Author : Bob Newbell

The President of the United States watched the viewscreen in the Oval Office as it displayed what appeared to be mist condensing on the lens of the camera that had recorded the video. After a few seconds, the tiny droplets started coming together and sliding to the edges of the screen in rivulets.

“That’s helium-neon rain, Madam President,” said the administrator of NASA seated next to her. After a few minutes the mist dissipated and the video showed a dark, copper-colored liquid flowing slowly around the camera. It gave the impression of the view from a submarine sailing through an ocean of maple syrup.

“That’s liquid metallic hydrogen,” said the administrator. “We’ll jump ahead because this pretty much stays the same for most of four hours.”

After he advanced the video, something started to appear in the flowing liquid. Over a span of two minutes, a few circular objects materialized. The circles multiplied and resolved themselves into dome-shaped structures. A few people in the room gasped. Lines started forming, connecting the domes together. Small oval shapes moved along the lines. A few spherical objects appeared to float above the domes, moving slowly in various directions.

“Is that what it looks like?” asked the President.

“We believe so, Madam President,” answered the administrator. “We think this image is an ‘aerial’ view of a city.”

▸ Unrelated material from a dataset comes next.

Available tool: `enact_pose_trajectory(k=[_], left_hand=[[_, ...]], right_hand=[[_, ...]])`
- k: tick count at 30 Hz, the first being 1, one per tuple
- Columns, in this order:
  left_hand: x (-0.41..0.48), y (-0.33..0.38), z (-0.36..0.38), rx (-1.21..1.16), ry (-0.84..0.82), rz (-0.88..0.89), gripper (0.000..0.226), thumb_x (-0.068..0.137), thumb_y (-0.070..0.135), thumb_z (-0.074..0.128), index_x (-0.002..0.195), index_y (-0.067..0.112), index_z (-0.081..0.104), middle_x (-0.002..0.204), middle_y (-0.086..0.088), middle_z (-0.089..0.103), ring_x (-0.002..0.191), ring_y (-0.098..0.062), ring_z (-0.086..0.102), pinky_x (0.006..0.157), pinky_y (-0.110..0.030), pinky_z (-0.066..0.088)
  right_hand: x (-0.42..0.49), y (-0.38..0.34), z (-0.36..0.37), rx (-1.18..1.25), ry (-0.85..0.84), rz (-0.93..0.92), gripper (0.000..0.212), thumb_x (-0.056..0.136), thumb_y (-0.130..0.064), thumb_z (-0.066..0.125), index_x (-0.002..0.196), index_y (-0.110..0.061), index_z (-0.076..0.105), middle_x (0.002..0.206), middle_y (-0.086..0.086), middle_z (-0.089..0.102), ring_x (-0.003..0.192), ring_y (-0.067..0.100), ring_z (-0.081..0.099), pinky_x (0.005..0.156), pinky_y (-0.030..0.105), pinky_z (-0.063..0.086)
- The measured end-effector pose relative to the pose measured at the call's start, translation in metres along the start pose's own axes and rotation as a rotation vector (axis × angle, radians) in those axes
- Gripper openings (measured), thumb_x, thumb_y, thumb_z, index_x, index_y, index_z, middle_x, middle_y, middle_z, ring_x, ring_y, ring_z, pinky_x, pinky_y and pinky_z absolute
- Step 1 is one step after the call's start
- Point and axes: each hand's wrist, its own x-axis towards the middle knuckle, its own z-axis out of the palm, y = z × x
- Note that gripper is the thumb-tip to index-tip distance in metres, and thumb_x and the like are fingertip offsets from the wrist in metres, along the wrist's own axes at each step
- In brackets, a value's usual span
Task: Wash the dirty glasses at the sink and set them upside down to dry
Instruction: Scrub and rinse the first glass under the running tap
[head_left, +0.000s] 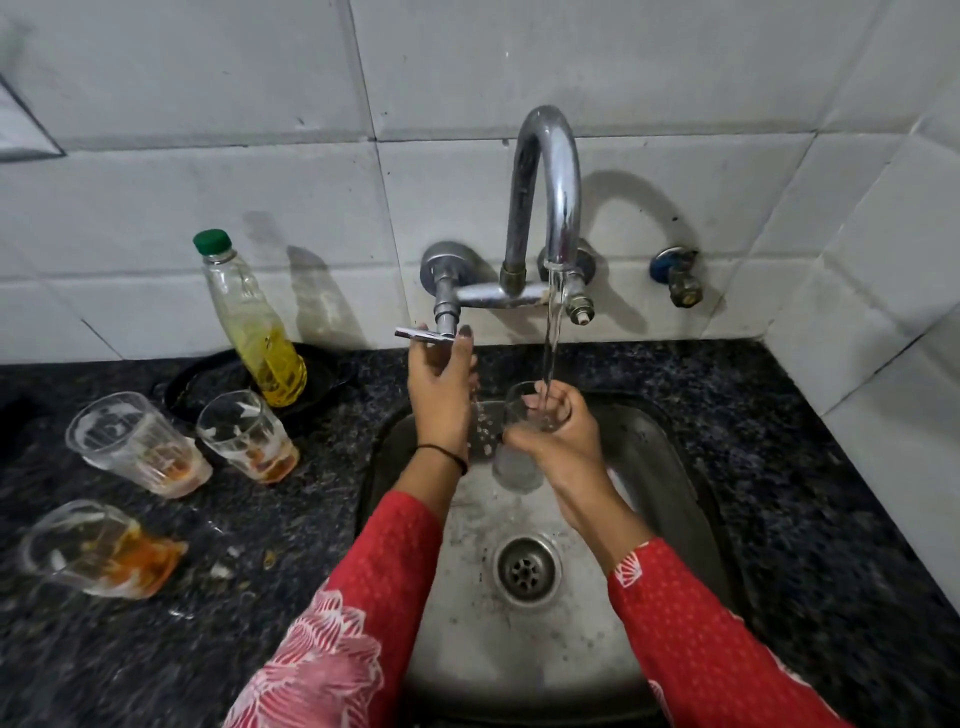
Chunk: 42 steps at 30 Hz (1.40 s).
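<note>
Right hand (558, 441): reached over the sink (670, 467) from the near edge, forearm angled inward, fingers wrapped around a clear glass (519, 457). The glass stood upright over the sink, mouth under the water stream (551, 343) falling from the tap (550, 176).

Left hand (441, 389): raised above the sink's far left rim, palm turned down, fingertips pinching the tap's lever handle (423, 335); a thin dark band sat at the wrist. Both forearms wore red patterned sleeves (374, 597).

Dirty glasses, left of the sink on the dark speckled tabletop (805, 467): two glasses (247, 436) upright with orange residue at the bottom; a third glass (98, 548) lying on its side nearest the front edge, orange residue inside.

Bottle (249, 322): clear, green cap, yellow liquid, resting in a black pan (208, 379) behind the upright glasses. No legible label.

Open room: bare tabletop right of the sink up to the tiled wall; drain (527, 569) uncovered in the sink's near half.
</note>
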Motion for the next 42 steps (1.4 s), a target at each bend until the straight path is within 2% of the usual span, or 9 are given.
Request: enact_pose_trajectory(k=[3, 9, 13, 17, 22, 25, 29, 35, 42], left_hand=[[0.011, 0.010, 0.012, 0.105, 0.160, 0.067, 0.019, 0.087, 0.012, 0.065, 0.105, 0.013, 0.060, 0.083, -0.003, 0.061, 0.069, -0.014, 0.055, 0.071, -0.039, 0.052], [0.007, 0.013, 0.003, 0.754, 0.079, 0.443, 0.033, 0.086, -0.003, 0.058, 0.118, 0.000, 0.057, 0.113, -0.018, 0.043, 0.089, -0.016, 0.046, 0.090, -0.030, 0.045], [0.001, 0.020, -0.009, 0.790, -0.041, 0.496, 0.053, 0.085, -0.011, 0.053, 0.135, 0.007, 0.045, 0.123, -0.014, 0.039, 0.089, -0.023, 0.055, 0.088, -0.024, 0.046], [-0.038, 0.003, -0.036, 0.716, -0.165, 0.354, 0.058, 0.091, -0.002, 0.052, 0.144, 0.013, 0.033, 0.125, -0.006, 0.041, 0.093, -0.016, 0.057, 0.085, -0.015, 0.043], [-0.109, -0.034, -0.091, 0.825, -0.419, -0.187, 0.037, 0.094, 0.027, 0.056, 0.128, 0.014, 0.050, 0.122, -0.006, 0.058, 0.090, -0.011, 0.059, 0.077, -0.020, 0.047], [-0.131, -0.041, -0.118, 0.868, -0.489, -0.186, 0.031, 0.085, 0.020, 0.069, 0.114, 0.018, 0.057, 0.106, -0.003, 0.060, 0.076, -0.003, 0.057, 0.069, -0.013, 0.047], [-0.148, -0.042, -0.142, 0.851, -0.390, -0.135, 0.069, 0.071, 0.013, 0.081, 0.127, 0.028, 0.044, 0.119, 0.001, 0.050, 0.099, -0.010, 0.057, 0.077, -0.004, 0.044], [-0.152, -0.017, -0.158, 0.760, -0.238, 0.034, 0.059, 0.066, 0.013, 0.081, 0.116, 0.031, 0.055, 0.105, 0.007, 0.067, 0.093, -0.005, 0.065, 0.080, -0.012, 0.049], [-0.124, 0.051, -0.183, 0.604, -0.244, 0.128, 0.060, 0.069, 0.011, 0.083, 0.122, 0.025, 0.057, 0.114, 0.009, 0.067, 0.101, 0.004, 0.063, 0.085, -0.012, 0.049]], right_hand=[[-0.001, -0.004, -0.001, 0.007, 0.002, -0.013, 0.051, 0.065, 0.011, 0.074, 0.099, -0.022, 0.053, 0.097, -0.001, 0.061, 0.085, 0.009, 0.060, 0.081, 0.022, 0.050], [-0.009, -0.003, -0.009, -0.045, 0.008, 0.048, 0.055, 0.066, 0.006, 0.077, 0.111, -0.015, 0.053, 0.093, -0.003, 0.062, 0.084, 0.008, 0.060, 0.080, 0.023, 0.050], [-0.024, 0.005, -0.014, -0.113, -0.075, 0.173, 0.057, 0.072, -0.010, 0.078, 0.117, -0.024, 0.047, 0.100, 0.000, 0.060, 0.087, 0.011, 0.059, 0.077, 0.031, 0.052], [-0.045, 0.029, -0.016, 0.030, -0.120, 0.452, 0.034, 0.077, -0.019, 0.074, 0.106, -0.016, 0.057, 0.090, 0.005, 0.064, 0.073, 0.016, 0.060, 0.056, 0.026, 0.048], [-0.073, 0.069, -0.011, 0.218, -0.148, 0.864, 0.022, 0.082, -0.035, 0.065, 0.086, -0.013, 0.065, 0.064, 0.005, 0.065, 0.064, 0.021, 0.061, 0.064, 0.033, 0.051], [-0.090, 0.087, -0.003, 0.319, -0.169, 0.940, 0.032, 0.085, -0.040, 0.060, 0.079, -0.010, 0.065, 0.068, 0.010, 0.069, 0.064, 0.023, 0.065, 0.067, 0.035, 0.055], [-0.103, 0.093, 0.013, 0.490, -0.205, 1.010, 0.050, 0.086, -0.048, 0.056, 0.093, 0.000, 0.067, 0.075, 0.017, 0.073, 0.062, 0.026, 0.070, 0.064, 0.034, 0.058], [-0.110, 0.079, 0.020, 0.159, -0.370, 0.819, 0.060, 0.090, -0.063, 0.042, 0.081, -0.007, 0.062, 0.055, 0.005, 0.067, 0.048, 0.017, 0.063, 0.047, 0.030, 0.054], [-0.080, 0.024, 0.036, -0.175, -0.257, 0.149, 0.011, 0.093, -0.003, 0.051, 0.102, -0.005, 0.056, 0.068, 0.011, 0.062, 0.054, 0.023, 0.062, 0.047, 0.027, 0.053]])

“There’s a city on the surface of the core of Jupiter? So at Jupiter’s core conditions are Earth-like?”

“No, ma’am,” said the administrator. “The pressure inside that part of Jupiter is around 600 million gigapascals.”

“In English?”

“Normal atmospheric pressure on Earth is a little less than 15 pounds per square inch. At the bottom of the Mariana Trench in the Pacific Ocean, the pressure is eight tons per square inch. The pressure inside Jupiter at that depth is on the order of 300,000 tons per square inch. That’s why the Jupiter Deep Exploration Probe was so expensive and took so long to build. Whole new technologies had to be developed to survive the conditions that deep inside a gas giant.”

“Even at the bottom of oceans on Earth,” said a Senator seated across the room, “we find life. Could life on Jupiter adapt to that pressure?”

“Not life as we know it,” replied the administrator. “Even matter itself behaves strangely under those conditions. The atmosphere above the city is composed of hydrogen in a supercritical state, neither liquid nor gas. And the probe registered temperatures in excess of 60,000℉. The core itself appears to be solid, which was theorized for some time. But no one imagined anything like…this.” He gestured at the frozen image on the screen.

“Could we communicate with them?” a congressman asked. “Radio, maybe?”

“Sir, we don’t know if what we’re looking at is the Jovian equivalent of New York City or the Jovian equivalent of a coral reef. It looks like a city, but it may not be. If this is a civilization, we don’t know how or even if their technology could receive any kind of signal we can send.”

“If that’s a civilization,” said the President, “we’ve already sent a signal. Even to beings so different they can live in that kind of environment, the probe would still be recognized as something obviously artificial, made by intelligent creatures, wouldn’t it?”

“There’s no way to be certain, Madam President,” said the administrator.

“Send another probe.”

“Madam President, the cost–”

“You’ll have the money.” The President smiled. “And to think that jackass I’m running against just announced he’d cut NASA’s budget if he got elected.”